Segundo os advogados da companhia, as informações contidas nos termos de serviço e no contrato de licença de software (SPLA) deixam claro que os usuários "não possuem o produto" e que ele "não é vendido para que você o possua". No entanto, essas informações estão em documentos extensos, levantando dúvidas sobre sua visibilidade.
O argumento da Sony se torna ainda mais curioso.

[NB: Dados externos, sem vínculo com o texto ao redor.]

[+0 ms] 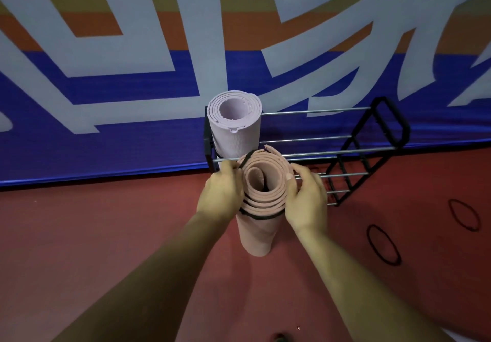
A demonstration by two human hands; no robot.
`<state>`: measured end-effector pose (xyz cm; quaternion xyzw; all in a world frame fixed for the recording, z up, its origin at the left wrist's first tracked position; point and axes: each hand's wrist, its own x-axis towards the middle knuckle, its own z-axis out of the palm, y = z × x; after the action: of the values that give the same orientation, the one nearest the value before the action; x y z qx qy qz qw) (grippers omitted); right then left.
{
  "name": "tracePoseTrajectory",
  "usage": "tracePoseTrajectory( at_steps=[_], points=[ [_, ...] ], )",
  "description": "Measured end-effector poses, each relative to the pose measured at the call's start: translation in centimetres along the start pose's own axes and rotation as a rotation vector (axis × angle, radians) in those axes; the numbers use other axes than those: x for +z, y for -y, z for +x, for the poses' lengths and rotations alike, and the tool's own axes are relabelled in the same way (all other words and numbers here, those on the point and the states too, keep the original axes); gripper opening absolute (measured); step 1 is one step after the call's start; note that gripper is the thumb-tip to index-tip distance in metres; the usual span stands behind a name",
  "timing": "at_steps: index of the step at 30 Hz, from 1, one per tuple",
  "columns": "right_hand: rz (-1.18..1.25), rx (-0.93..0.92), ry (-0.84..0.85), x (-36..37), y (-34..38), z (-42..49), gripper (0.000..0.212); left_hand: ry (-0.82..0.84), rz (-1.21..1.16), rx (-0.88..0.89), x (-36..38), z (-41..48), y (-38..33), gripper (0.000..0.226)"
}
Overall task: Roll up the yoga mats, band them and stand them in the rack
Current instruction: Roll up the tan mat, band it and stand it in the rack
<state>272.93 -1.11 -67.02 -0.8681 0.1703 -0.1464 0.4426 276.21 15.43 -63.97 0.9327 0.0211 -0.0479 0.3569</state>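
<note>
Head view, single frame.

- Pink mat (256, 235): rolled, standing upright on the red floor (106, 248), just in front of the rack's left end. The spiral of its top end faces the camera. Not in the rack.
- Black band (261, 217): runs across the near side of the roll a little below the top rim. On the far left side it rises above the rim, stretched taut (only partly seated, by the look of it).
- Left hand (221, 194): against the left side of the roll top, fingers closed in a pinch on the raised stretch of the band.
- Right hand (305, 198): fingers curled round the right side of the roll top, gripping the mat itself.
- Lavender mat (235, 134): rolled, standing upright in the left end of the rack, directly behind the pink one. No band can be made out on it.
- Rack (345, 153): black end frames joined by metal rods, set against a blue, orange and white banner (106, 102).
- Nearer loose band (384, 244) and farther loose band (464, 214): flat on the floor to the right, apart from each other.
</note>
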Motion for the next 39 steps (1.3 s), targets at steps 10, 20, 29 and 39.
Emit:
tracePoseTrajectory(
  at_steps=[10, 20, 29, 39],
  points=[
    [-0.075, -0.263, 0.063, 2.2, -1.2, -3.3, 0.025, 0.091, 0.137, 0.165, -0.4, 0.6, 0.0, 0.025],
    [-0.109, -0.531, -0.047, 1.9, -1.7, -3.2, 0.036, -0.058, -0.023, 0.213, 0.0, -0.3, 2.4, 0.026],
    [-0.035, -0.515, -0.105, 3.3, -3.2, -5.4, 0.019, -0.055, -0.091, 0.238, 1.1, -0.7, 2.9, 0.020],
    [-0.177, -0.626, -0.139, 5.8, 0.0, -7.3, 0.022, -0.029, 0.074, 0.156, -2.0, 0.1, 3.8, 0.016]
  ],
)
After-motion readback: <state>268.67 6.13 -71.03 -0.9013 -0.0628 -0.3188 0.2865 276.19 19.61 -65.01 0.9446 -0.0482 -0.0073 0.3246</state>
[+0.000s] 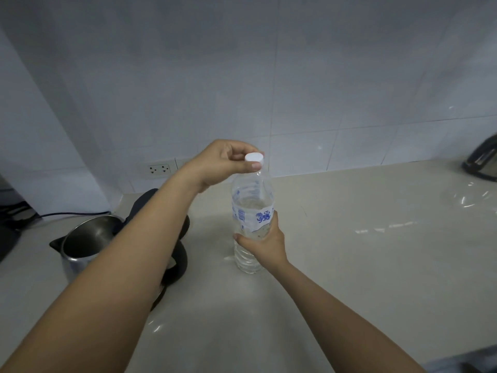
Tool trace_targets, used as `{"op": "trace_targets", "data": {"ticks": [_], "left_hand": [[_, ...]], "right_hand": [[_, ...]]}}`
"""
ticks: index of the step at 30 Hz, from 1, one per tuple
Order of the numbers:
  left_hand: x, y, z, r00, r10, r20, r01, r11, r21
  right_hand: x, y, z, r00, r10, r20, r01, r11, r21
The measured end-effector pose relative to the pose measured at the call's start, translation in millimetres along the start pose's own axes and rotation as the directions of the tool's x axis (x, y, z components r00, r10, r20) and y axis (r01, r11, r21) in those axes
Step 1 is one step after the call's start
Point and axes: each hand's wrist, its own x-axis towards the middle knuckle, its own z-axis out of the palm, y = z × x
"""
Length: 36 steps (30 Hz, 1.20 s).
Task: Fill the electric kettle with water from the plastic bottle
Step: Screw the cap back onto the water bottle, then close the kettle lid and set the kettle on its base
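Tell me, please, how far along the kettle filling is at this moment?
Done: the steel electric kettle stands open on the pale counter, its lid up. In hand: the right hand grips the clear plastic water bottle upright, while the left hand pinches its white screw cap. Left: removing the cap and pouring; the kettle looks dry inside, as far as visible.

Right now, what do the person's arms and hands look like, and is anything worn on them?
Both arms are bare from the frame's lower edge up to the wrists: no sleeves show. The left hand and right hand wear no gloves. No watch, bracelet or ring is visible on either, and no markings or cables. The left thumb's nail looks short and unpainted.
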Motion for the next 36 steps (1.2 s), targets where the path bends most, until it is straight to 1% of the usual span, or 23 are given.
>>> {"op": "trace_targets", "data": {"ticks": [1, 3, 6, 8, 10, 12, 14, 16, 17, 19, 21, 22, 23, 24, 26, 27, 28, 29, 30, 33, 36], "left_hand": [[2.3, -0.9, -5.7, 0.997, -0.015, 0.071, 0.015, 1.0, 0.004], [5.8, -3.7, -14.6, 0.982, -0.05, 0.183, 0.057, 0.998, -0.038], [8.6, -12.4, -20.8, 0.958, -0.054, 0.28, 0.094, 0.987, -0.133], [9.1, -16.6, -22.3, 0.949, -0.054, 0.312, 0.106, 0.983, -0.153], [9.4, -16.4, -22.4, 0.947, -0.058, 0.317, 0.106, 0.985, -0.137], [9.7, -12.6, -24.6, 0.951, -0.081, 0.299, 0.111, 0.99, -0.085], [7.4, -7.7, -29.4, 0.955, -0.117, 0.274, 0.122, 0.993, -0.001], [-0.4, -4.4, -38.3, 0.965, -0.144, 0.22, 0.125, 0.987, 0.098], [-7.3, -3.7, -45.3, 0.976, -0.144, 0.161, 0.124, 0.984, 0.127], [-27.1, -6.1, -65.8, 0.994, -0.113, -0.01, 0.114, 0.987, 0.111], [-54.0, -15.4, -96.2, 0.978, -0.084, -0.193, 0.099, 0.993, 0.069], [-70.4, -22.6, -113.6, 0.956, -0.08, -0.284, 0.098, 0.994, 0.052], [-87.7, -32.3, -131.4, 0.922, -0.087, -0.376, 0.105, 0.994, 0.029], [-105.9, -43.3, -148.2, 0.876, -0.107, -0.471, 0.118, 0.993, -0.007], [-140.7, -71.6, -176.8, 0.746, -0.187, -0.639, 0.159, 0.982, -0.101], [-156.8, -87.4, -186.1, 0.682, -0.239, -0.691, 0.183, 0.971, -0.156], [-171.4, -103.9, -191.0, 0.63, -0.296, -0.718, 0.206, 0.955, -0.212], [-183.9, -120.7, -191.8, 0.596, -0.352, -0.722, 0.226, 0.936, -0.27], [-193.8, -136.4, -189.0, 0.579, -0.405, -0.708, 0.242, 0.914, -0.326], [-207.6, -176.3, -168.6, 0.563, -0.524, -0.639, 0.253, 0.846, -0.47], [-206.7, -196.0, -145.0, 0.553, -0.588, -0.59, 0.163, 0.771, -0.616]], "right_hand": [[1.7, -0.2, -2.4, 0.999, 0.01, 0.035, -0.01, 1.0, 0.002], [6.5, 0.3, -6.7, 0.994, 0.036, 0.107, -0.036, 0.999, 0.001], [18.5, 2.0, -10.7, 0.967, 0.072, 0.245, -0.061, 0.997, -0.049], [26.7, 1.5, -13.5, 0.934, 0.082, 0.348, -0.062, 0.996, -0.069], [31.5, -0.1, -16.5, 0.905, 0.081, 0.417, -0.054, 0.996, -0.076], [31.4, -1.7, -17.8, 0.899, 0.075, 0.431, -0.053, 0.997, -0.063], [29.2, -2.3, -15.4, 0.91, 0.063, 0.411, -0.049, 0.998, -0.044], [21.5, -3.6, -10.2, 0.936, 0.066, 0.347, -0.057, 0.998, -0.036], [13.8, -5.2, -7.4, 0.955, 0.068, 0.29, -0.065, 0.998, -0.023], [-10.5, -4.9, -1.0, 0.994, 0.052, 0.093, -0.05, 0.999, -0.02], [-39.9, 8.5, 3.9, 0.994, -0.038, -0.106, 0.03, 0.996, -0.08], [-53.5, 15.9, 7.1, 0.984, -0.086, -0.155, 0.069, 0.992, -0.109], [-64.8, 21.6, 10.9, 0.978, -0.124, -0.167, 0.103, 0.986, -0.129], [-72.9, 23.9, 16.1, 0.978, -0.153, -0.144, 0.132, 0.981, -0.142], [-79.4, 15.7, 31.8, 0.977, -0.198, -0.076, 0.189, 0.975, -0.117], [-79.1, 5.7, 41.9, 0.974, -0.221, -0.047, 0.217, 0.973, -0.084], [-76.8, -5.6, 53.1, 0.971, -0.237, -0.028, 0.235, 0.971, -0.043], [-73.0, -17.0, 65.3, 0.97, -0.243, -0.019, 0.243, 0.97, 0.004], [-68.7, -29.2, 77.6, 0.971, -0.24, -0.014, 0.24, 0.97, 0.045], [-55.2, -63.8, 111.1, 0.97, -0.243, -0.02, 0.244, 0.96, 0.14], [-42.0, -88.4, 140.1, 0.984, -0.173, -0.034, 0.176, 0.958, 0.225]]}}
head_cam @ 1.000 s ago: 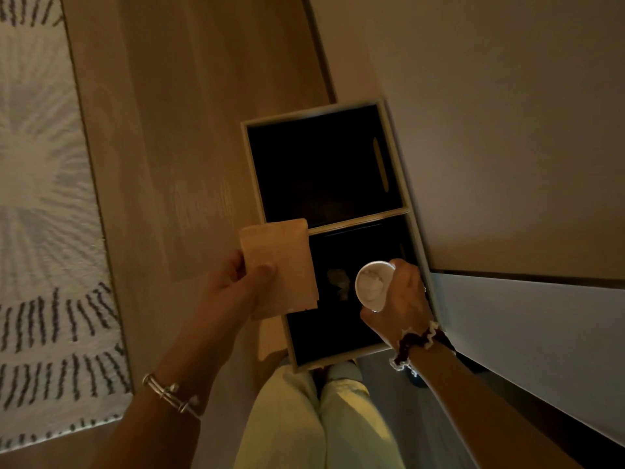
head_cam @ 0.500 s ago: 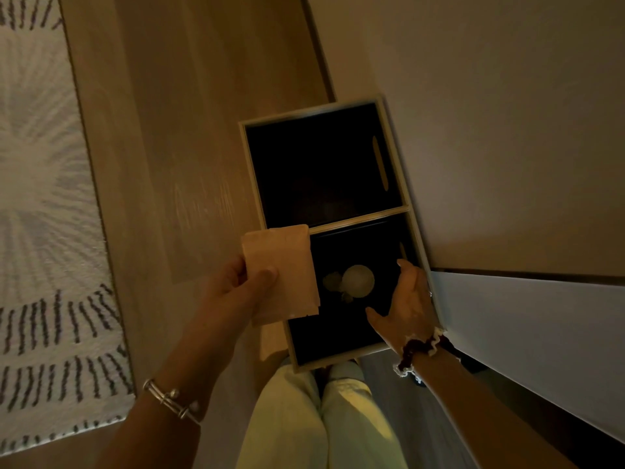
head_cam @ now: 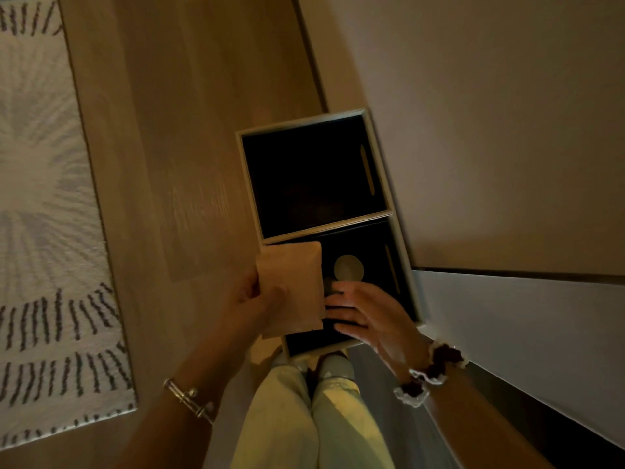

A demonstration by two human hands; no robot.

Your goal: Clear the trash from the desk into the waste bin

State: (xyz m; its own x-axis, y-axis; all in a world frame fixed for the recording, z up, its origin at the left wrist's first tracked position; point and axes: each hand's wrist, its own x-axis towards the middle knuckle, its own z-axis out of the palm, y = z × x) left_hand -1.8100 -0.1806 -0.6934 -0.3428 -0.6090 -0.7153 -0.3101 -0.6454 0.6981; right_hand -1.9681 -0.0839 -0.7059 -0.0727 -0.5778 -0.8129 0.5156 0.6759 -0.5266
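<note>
A two-compartment waste bin (head_cam: pixel 248 184) with a pale rim and dark inside stands on the wooden floor against the wall. A white paper cup (head_cam: pixel 348 267) lies at the bottom of the near compartment. My left hand (head_cam: pixel 252 299) holds a flat brown paper pouch (head_cam: pixel 291 286) over the near compartment's left rim. My right hand (head_cam: pixel 368 314) hovers over the same compartment with fingers spread, its fingertips right beside the pouch's edge, holding nothing.
A patterned white rug (head_cam: pixel 44 231) covers the floor on the left. A beige wall (head_cam: pixel 490 130) and a white desk edge (head_cam: pixel 524 333) are on the right. My legs in pale trousers (head_cam: pixel 304 418) stand just before the bin.
The right hand let go of the white cup, which fell into the near compartment. That hand then moved left toward the pouch. The left hand kept the pouch over the bin.
</note>
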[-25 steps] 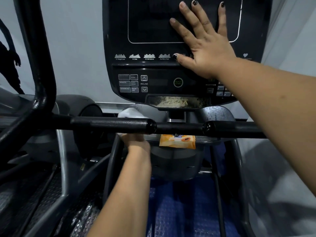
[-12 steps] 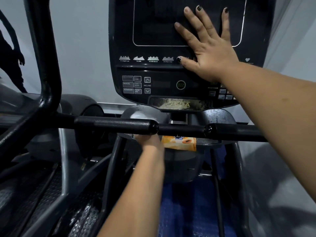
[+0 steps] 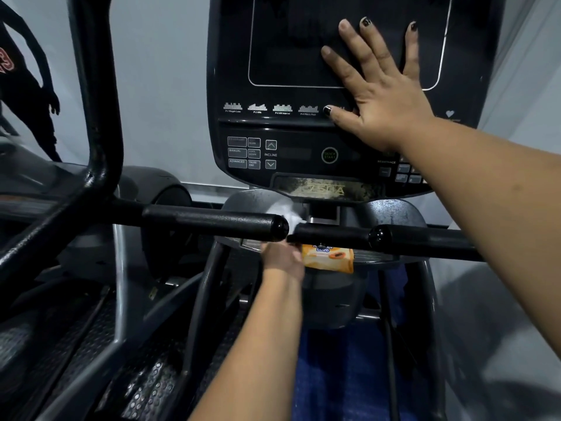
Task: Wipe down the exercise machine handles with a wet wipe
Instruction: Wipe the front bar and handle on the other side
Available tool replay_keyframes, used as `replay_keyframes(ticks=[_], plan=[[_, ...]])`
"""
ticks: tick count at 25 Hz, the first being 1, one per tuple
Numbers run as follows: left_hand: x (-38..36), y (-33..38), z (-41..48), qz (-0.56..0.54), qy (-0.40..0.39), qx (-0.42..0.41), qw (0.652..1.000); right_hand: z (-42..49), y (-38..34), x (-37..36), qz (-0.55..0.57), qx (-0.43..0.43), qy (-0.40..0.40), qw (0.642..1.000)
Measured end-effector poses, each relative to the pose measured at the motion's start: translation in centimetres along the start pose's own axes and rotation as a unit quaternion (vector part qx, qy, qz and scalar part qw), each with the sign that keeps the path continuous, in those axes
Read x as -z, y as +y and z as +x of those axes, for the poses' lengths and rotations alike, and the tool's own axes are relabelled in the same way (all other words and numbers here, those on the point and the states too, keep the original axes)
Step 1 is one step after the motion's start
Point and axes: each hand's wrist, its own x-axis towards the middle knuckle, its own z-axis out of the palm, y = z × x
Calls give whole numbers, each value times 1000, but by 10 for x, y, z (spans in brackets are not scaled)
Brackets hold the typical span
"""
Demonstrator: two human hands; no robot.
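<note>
The right grip (image 3: pixel 385 98) lies flat and spread on the console (image 3: pixel 273 56), holding nothing. The left grip (image 3: pixel 282 256) reaches under the handle (image 3: pixel 212 221) beside the orange pack (image 3: pixel 329 259); its fingers are hidden, so I cannot tell its hold. A white wipe (image 3: pixel 287 211) shows just above the handle's end.

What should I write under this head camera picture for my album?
Right hand flat on the console, left hand under the black handle beside the orange wipes pack.
</note>
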Motion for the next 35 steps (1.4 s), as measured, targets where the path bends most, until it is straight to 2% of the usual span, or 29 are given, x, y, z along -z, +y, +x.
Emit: replay_keyframes(ticks=[2, 4, 6, 9, 11, 15, 17, 20, 24, 26, 28, 30, 33, 35], plan=[[2, -15, 10, -17, 17, 39, 999, 1, 0, 0, 6, 0, -1, 1000], [5, -11, 10, -55, 24, 15, 998, 1, 1, 1, 10, 0, -4, 1000], [18, 18, 12, -87, -30, -16, 996, 0, 2, 0, 5, 0, -5, 1000], [43, 74, 26, -49, -57, -54, 996, 2, 0, 0, 5, 0, -10, 1000], [52, 101, 25, -40, -66, -115, 990, 2, 0, 1, 5, -1, -10, 1000], [66, 130, 25, -7, -23, -180, 983, 0, 2, -1, 3, -6, -12, 1000], [73, 140, 24, 10, 27, -213, 977, 0, 1, -1, 7, -8, -12, 1000], [97, 155, 20, 160, 75, -279, 944, 1, 0, 0, 12, -11, -10, 1000], [125, 172, 7, 318, 12, -391, 864, 0, 0, -1, 7, -16, -9, 1000], [130, 183, -7, 376, 38, -425, 823, 1, 0, -2, 2, -16, -12, 1000], [133, 191, -20, 399, 85, -445, 797, 1, -1, -2, 0, -18, -9, 1000], [132, 197, -29, 398, 98, -442, 798, 2, 0, -3, -4, -19, -6, 1000], [129, 200, -36, 345, 120, -415, 833, 1, -1, -4, -6, -21, -5, 1000], [114, 196, -36, 310, 124, -433, 837, 1, -1, -4, -10, -21, -3, 1000]])
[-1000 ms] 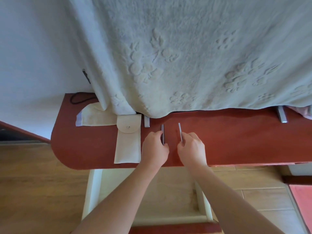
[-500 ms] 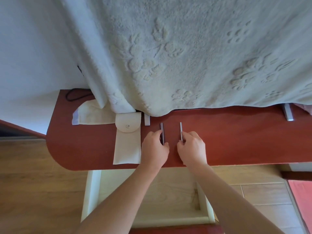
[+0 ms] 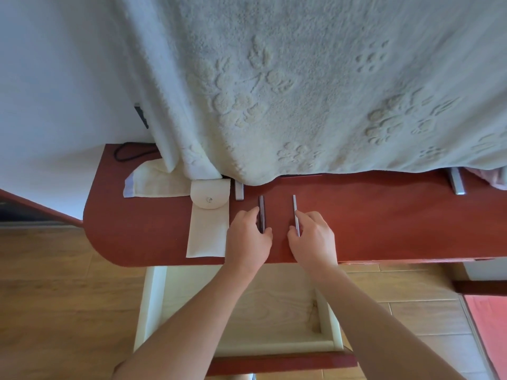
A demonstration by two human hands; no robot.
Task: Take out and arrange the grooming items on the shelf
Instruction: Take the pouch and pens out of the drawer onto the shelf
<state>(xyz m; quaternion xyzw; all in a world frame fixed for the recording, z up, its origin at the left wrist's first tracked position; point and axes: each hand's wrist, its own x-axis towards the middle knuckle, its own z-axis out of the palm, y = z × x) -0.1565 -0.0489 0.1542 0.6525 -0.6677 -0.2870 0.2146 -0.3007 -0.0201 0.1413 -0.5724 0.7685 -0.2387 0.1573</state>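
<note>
Two slim grooming tools lie side by side on the red-brown shelf (image 3: 384, 223). My left hand (image 3: 248, 239) pinches the near end of the dark tool (image 3: 262, 208). Fingers of my right hand (image 3: 311, 237) pinch the silver tool (image 3: 295, 211) to its right. A cream pouch (image 3: 210, 229) with a round snap flap lies flat just left of my left hand. Both tools point away from me, roughly parallel.
A large cream towel (image 3: 301, 91) hangs over the back of the shelf. A second cream pouch (image 3: 153, 182), a black cable (image 3: 129, 152) and metal brackets (image 3: 239, 191) (image 3: 456, 182) sit at the rear. An open pale drawer (image 3: 236, 311) juts out below, over wood flooring.
Both hands have stayed on the two tools; the tools have shifted only slightly, staying parallel. The view has tilted a little.
</note>
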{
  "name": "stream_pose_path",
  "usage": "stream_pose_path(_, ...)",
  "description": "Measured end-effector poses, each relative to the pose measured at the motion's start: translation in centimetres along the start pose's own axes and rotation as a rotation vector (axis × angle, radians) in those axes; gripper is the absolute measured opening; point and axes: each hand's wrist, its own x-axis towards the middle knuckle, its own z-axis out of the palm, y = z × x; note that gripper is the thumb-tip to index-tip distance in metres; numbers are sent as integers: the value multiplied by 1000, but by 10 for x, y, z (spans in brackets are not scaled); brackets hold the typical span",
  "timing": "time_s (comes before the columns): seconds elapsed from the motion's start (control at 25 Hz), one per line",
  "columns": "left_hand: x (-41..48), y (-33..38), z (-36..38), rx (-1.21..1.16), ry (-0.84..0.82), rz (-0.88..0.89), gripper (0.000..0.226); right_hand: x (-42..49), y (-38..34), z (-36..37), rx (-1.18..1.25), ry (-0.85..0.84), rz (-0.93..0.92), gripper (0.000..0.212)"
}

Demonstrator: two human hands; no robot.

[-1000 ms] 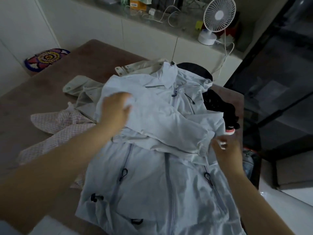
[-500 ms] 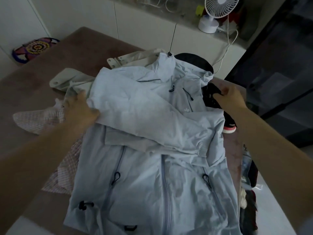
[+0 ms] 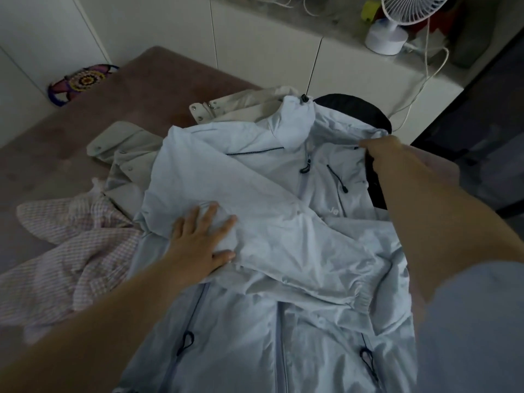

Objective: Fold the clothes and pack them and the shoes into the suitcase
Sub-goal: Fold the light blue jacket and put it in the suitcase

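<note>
Light-blue zip jacket: laid front-up on brown tabletop. Chest mark partly legible, reads "Je". Left hand flat, fingers spread, pressing folded sleeve. Right hand pinching shoulder edge.

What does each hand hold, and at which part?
The right hand grips the light blue zip jacket at its shoulder edge; left hand only presses its folded sleeve.

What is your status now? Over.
Left hand presses folded sleeve of light-blue jacket. Right hand grips its shoulder edge. Beige coat, checked shirt partly underneath.
</note>
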Motion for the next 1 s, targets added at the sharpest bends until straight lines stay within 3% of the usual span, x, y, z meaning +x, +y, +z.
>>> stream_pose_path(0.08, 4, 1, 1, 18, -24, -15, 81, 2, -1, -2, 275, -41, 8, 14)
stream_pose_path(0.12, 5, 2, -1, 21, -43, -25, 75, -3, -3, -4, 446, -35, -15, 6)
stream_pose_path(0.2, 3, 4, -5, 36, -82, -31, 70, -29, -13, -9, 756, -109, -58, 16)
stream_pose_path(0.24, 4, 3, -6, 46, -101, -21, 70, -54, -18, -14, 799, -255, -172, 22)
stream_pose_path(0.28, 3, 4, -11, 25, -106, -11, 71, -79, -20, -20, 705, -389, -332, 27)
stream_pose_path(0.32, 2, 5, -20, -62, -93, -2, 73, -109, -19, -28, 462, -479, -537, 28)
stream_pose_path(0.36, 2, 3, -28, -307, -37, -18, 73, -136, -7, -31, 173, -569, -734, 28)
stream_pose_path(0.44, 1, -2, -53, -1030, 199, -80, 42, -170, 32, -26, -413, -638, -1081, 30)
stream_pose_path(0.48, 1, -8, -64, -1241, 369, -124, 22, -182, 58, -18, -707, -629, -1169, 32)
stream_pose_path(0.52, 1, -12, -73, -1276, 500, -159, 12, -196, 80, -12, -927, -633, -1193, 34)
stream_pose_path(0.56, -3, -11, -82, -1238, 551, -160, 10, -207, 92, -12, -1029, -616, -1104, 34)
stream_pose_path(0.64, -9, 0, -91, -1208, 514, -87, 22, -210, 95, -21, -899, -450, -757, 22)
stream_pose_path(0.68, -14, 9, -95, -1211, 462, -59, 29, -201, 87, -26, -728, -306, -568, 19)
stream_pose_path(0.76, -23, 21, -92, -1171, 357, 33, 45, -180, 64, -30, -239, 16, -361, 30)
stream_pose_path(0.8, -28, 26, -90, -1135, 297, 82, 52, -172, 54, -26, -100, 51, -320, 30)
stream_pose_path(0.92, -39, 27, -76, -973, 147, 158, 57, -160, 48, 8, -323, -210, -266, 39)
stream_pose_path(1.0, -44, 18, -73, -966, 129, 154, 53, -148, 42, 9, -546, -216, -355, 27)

Em um dos trechos do processo, a empresa afirma que se os consumidores realmente possuíssem seus jogos digitais, apenas uma cópia de títulos populares, como GTA 6, poderia ser vendida. Isso porque, se um usuário comprasse o jogo, ele seria o único proprietário, o que não se aplica à realidade do mercado.
Além disso, a Sony está tentando garantir que o caso seja resolvido por meio de arbitragem, em vez de ir a julgamento, uma prática comum entre grandes empresas. A decisão final sobre essa questão caberá ao juiz responsável pelo caso.